Unsurprisingly, Diaspora feels a lot like a less polished version of the Facebook activity stream. It offers a similar user experience, but with a stronger emphasis on contact groups. It's important to remember that it's at an early stage of development and is still maturing. It's hard to get a clear impression of how well the service accommodates discussion at this stage because there aren't very many users yet. The problem is exacerbated by the lack of contact discoverability. Although there is a built-in people search tool, it's currently quite hard to find your friends.
Unlike other popular social networking services, Diaspora doesn't seem to let you dig through the people who your friends are friending in order to find additional people who you might want to add to your contact roster. This characteristic of Diaspora's design is possibly an intentional privacy feature, but it diminishes the immediate usefulness of the service. It raises questions about how much of the efficacy of social networking tools is predicated on the willingness of users to compromise their privacy.
One of the most compelling aspects of the service is its built-in data export tools. From your account settings page, you can download an XML file with all of your accumulated Diaspora data.
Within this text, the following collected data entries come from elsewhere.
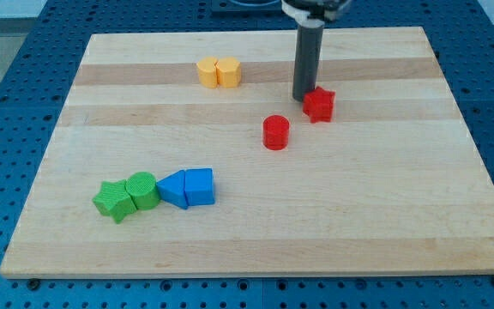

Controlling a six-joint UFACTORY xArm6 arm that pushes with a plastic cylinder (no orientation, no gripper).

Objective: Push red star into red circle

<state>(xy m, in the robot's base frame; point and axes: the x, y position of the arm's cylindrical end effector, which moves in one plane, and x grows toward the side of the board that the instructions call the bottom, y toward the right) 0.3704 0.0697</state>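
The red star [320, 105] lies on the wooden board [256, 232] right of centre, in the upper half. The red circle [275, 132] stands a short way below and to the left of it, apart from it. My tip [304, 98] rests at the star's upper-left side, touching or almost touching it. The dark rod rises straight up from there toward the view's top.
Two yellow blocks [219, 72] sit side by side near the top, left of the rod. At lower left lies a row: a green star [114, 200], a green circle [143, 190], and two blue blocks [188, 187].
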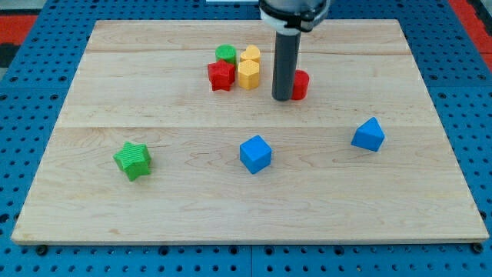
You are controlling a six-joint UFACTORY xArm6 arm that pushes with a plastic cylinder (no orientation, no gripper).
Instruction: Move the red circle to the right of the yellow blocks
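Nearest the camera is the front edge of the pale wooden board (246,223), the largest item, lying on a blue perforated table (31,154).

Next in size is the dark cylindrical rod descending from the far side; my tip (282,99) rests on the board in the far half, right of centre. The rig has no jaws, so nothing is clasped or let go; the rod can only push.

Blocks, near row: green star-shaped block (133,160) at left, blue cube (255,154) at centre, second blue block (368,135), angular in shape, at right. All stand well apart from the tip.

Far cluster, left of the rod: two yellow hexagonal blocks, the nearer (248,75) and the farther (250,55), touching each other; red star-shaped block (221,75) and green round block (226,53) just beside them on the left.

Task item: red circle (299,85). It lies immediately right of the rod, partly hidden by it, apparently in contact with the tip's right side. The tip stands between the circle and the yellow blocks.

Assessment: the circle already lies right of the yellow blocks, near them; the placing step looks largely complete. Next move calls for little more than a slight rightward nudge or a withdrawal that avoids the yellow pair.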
It also lets you download an archive with all of the images that you have posted to the service. These export features reflect Diaspora's commitment to ensuring that users aren't locked in or deprived of ownership of their own data. The account settings dialog also lets a user completely close their account.
Can Diaspora succeed?
It's still too early to make a judgment about the project's chances for success. There are a lot of rough edges, but it also has a lot of potential. If the developers continue to move it forward and manage to overcome some of the early performance challenges and add more functionality, I think it's likely that it will attract a niche audience of open source software enthusiasts, privacy advocates, and Facebook refuseniks. As we have seen before with the modest successes of the similarly focused StatusNet, it's not hard to get open source software developers to join an open source social network.
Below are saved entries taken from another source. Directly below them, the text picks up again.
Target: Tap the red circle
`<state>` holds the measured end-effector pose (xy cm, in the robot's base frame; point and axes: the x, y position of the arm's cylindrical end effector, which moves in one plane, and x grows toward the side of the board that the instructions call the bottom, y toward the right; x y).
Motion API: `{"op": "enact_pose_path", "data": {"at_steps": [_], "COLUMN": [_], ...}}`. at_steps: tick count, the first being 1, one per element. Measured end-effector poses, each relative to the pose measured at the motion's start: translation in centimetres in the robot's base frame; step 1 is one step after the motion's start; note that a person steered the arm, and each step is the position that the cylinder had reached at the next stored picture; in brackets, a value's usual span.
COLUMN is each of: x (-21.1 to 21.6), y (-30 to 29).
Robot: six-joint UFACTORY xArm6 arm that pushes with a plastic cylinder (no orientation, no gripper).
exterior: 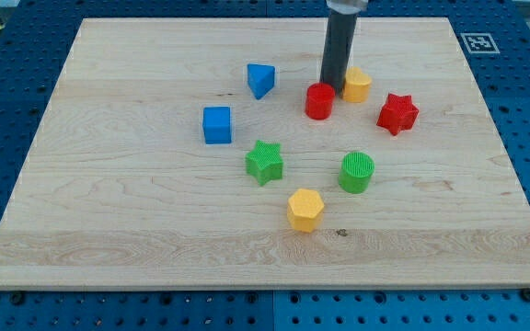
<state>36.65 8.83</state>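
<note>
Resting just behind the ribbed red circle, my tip has no claw to clench.

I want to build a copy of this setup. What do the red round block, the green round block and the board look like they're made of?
The red cylinder block looks like matte plastic, likely 3D-printed, though its surface is too small to read. The green cylinder block shows fine parallel ridges on top, suggesting printed plastic. The pale wooden board shows lengthwise grain and joined strips, apparently unvarnished or satin. My tip sits just behind the red one.
</note>
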Motion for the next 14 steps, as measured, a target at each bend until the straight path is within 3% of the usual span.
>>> {"op": "enact_pose_path", "data": {"at_steps": [1,2,6,10,12,14], "x": [1.6,0.3,-12.0,-1.4,-1.3,5.4], "y": [0.1,0.1,-2.3,-2.7,-4.9,-5.3]}}
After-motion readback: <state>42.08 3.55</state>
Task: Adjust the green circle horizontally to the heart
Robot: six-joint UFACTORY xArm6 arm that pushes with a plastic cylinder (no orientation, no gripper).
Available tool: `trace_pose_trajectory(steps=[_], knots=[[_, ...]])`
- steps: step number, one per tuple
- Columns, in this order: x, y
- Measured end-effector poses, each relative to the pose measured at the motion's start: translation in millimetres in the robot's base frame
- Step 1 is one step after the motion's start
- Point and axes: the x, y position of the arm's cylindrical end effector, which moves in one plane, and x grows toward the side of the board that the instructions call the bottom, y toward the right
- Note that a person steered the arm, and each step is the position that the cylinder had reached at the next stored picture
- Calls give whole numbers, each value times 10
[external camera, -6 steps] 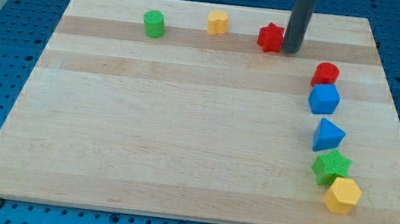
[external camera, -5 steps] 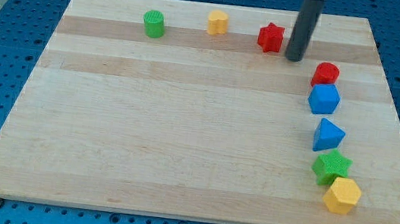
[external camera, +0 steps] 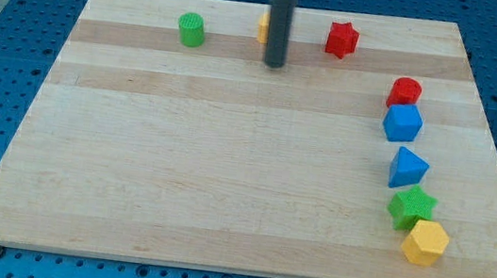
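Tip [external camera: 275, 64] right of green circle [external camera: 191, 29] — rod hides yellow block [external camera: 263, 27]

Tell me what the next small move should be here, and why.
Probably slide my tip toward the view's left, to the green circle. My tip sits just below the yellow block, which the rod partly hides, so its shape is unclear. The green circle lies apart at the view's left, untouched, so contact has to come first.
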Motion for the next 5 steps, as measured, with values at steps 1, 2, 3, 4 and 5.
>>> trace_pose_trajectory(steps=[1,2,3,4,5], knots=[[-140,-507],[-302,-808],[-393,-955],[-425,-884],[-117,-60]])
It seems unlikely that a project as small as Diaspora will ever have the visibility or appeal to truly compete with giants like Facebook, but it could still have an important positive impact on the industry by raising awareness of privacy issues and encouraging better interoperability among established social networks. It may seem far-fetched, but Diaspora (or something like it) could someday help to inspire change in the social network arena in much the same way that Firefox has helped to reinvigorate the browser market and accelerate conformance with open Web standards.
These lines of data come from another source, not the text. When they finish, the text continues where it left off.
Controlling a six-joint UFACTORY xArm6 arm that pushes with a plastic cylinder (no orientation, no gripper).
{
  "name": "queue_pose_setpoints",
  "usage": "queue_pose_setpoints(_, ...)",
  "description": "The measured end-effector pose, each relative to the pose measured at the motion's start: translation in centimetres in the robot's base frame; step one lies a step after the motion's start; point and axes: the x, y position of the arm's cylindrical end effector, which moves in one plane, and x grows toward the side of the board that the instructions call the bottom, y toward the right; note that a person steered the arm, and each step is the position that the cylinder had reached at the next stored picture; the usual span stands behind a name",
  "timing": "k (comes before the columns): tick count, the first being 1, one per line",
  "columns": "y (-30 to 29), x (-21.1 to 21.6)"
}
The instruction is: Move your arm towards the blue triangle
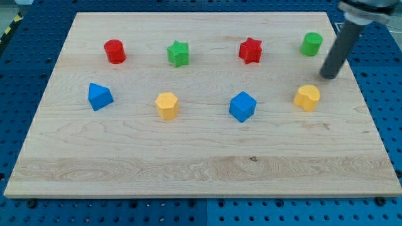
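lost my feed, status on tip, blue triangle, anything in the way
My tip at view's right, between green cylinder and yellow block. Blue triangle far left, untouched. Blue cube, yellow hexagon near the path.

board (201, 166): pale wood, visible grain, smooth matt finish | bench (25, 56): blue, perforated, looks like painted metal | blue triangle (100, 96), blue cube (242, 106), red star (250, 51): look like plastic, smooth, slight sheen | rod with my tip (328, 76): dark, matt
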Motion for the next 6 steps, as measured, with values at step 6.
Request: queue_pose_setpoints(6,-46.7,-1.4)
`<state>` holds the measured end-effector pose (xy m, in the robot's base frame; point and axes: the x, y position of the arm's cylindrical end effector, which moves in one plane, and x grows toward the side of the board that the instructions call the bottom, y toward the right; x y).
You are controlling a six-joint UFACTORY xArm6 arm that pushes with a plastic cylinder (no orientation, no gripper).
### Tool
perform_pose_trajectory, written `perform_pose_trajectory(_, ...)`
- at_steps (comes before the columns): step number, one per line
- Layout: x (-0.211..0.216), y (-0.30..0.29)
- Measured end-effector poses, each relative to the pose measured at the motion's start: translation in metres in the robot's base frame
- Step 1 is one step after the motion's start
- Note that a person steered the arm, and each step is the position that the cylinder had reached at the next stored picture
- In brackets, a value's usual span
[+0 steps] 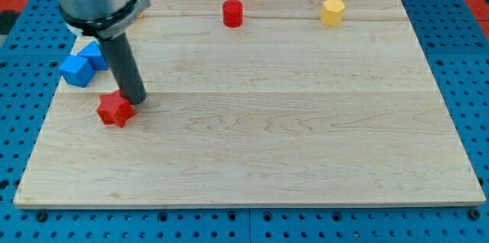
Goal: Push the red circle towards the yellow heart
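Our tip [136, 101], no gripper, touches the red star [114, 109]; next we must reach the far red circle [232, 13], pushing right toward what seems the yellow heart [332, 11].

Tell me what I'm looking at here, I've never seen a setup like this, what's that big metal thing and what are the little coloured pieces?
The metal cylinder at the view's top left is the end of a robot arm. It has no hand, only a dark rod; my tip slides on the wooden board to push blocks. There is one camera view, looking down at the board from one side. My tip sits right beside a red star-like block. Two blue blocks lie at the left edge. Near the top stand a red circle and a yellow block. Nothing is held.
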<state>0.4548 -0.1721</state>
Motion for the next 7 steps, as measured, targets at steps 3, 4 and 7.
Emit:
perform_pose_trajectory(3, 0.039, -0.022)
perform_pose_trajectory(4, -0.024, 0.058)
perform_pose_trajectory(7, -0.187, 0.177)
As the abuses and technical gaffes of the mainstream social networking operators contribute to growing concerns about privacy and autonomy in the cloud, it's possible that users who are sensitive to such issues will begin to appreciate the availability of more open alternatives. Even if the open source options never gain serious mainstream momentum, they have the potential to draw some attention to the underlying issues that they are trying to solve. Diaspora doesn't have to topple the entrenched giants in order to inspire positive changes in the industry; it just has to get a critical mass of people to start thinking more seriously about privacy issues and the right kind of interoperability.
If you want to test Diaspora yourself, you can request an invitation at the project's website or you can download the code from the public GitHub repository and install it on your own server.